EXERCISE GOAL
Print the listing exactly, but only as far as the line containing "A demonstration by". The first line and that line are both included.

PROVIDED DATA
+---+

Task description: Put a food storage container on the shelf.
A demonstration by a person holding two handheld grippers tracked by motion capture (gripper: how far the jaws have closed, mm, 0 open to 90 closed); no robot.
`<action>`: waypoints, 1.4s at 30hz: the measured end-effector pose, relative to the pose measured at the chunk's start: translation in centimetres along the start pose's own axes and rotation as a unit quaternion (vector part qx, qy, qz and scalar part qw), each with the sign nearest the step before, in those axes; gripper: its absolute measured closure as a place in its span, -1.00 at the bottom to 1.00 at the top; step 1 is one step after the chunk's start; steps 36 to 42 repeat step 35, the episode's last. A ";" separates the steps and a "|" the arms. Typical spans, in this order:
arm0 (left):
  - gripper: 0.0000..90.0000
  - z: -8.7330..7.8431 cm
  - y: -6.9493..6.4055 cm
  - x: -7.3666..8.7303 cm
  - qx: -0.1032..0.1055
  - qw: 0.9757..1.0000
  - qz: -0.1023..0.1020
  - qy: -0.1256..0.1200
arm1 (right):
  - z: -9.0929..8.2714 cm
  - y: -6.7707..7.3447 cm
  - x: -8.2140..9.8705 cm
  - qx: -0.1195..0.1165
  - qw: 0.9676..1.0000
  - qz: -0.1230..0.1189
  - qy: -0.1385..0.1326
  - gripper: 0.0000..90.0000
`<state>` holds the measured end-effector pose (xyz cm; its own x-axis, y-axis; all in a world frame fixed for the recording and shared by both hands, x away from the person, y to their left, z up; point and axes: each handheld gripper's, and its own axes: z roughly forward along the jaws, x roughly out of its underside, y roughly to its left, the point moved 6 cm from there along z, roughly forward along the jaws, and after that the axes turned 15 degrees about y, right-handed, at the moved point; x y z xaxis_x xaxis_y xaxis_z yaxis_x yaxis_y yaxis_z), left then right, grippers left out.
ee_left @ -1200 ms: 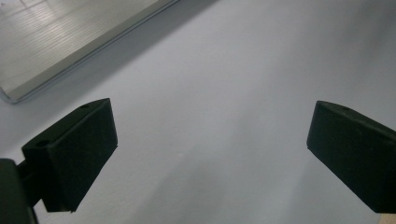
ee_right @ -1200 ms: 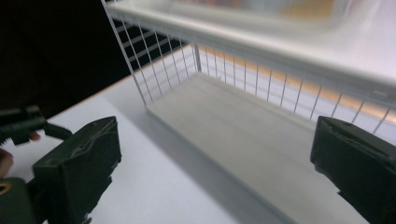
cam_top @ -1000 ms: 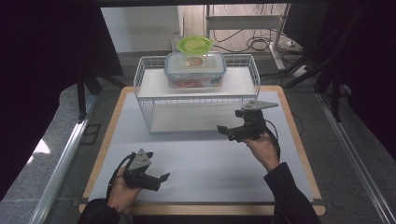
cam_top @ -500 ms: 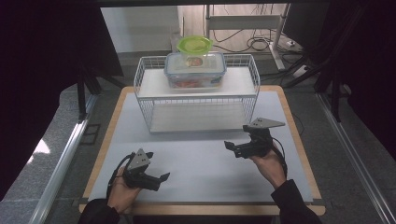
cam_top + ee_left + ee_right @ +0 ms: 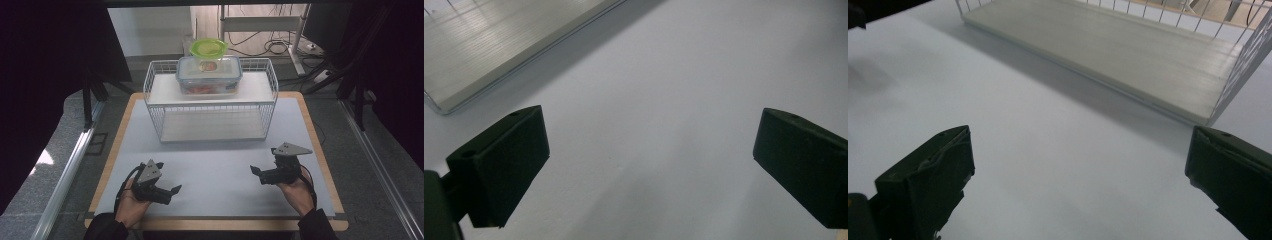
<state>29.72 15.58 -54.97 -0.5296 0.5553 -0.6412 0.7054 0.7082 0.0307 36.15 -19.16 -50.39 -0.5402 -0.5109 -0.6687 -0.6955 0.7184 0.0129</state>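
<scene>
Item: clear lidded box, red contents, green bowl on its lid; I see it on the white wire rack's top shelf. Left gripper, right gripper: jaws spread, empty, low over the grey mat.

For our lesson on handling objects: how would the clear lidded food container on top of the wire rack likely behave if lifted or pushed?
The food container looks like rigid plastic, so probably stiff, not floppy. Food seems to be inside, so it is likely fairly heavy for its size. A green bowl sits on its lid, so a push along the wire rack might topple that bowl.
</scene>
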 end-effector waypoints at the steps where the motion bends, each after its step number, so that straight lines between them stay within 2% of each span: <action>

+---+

TASK RESULT
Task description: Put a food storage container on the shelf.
A demonstration by a person holding two handheld grippers tracked by motion capture (gripper: how far the jaws have closed, mm, 0 open to 90 closed); no robot.

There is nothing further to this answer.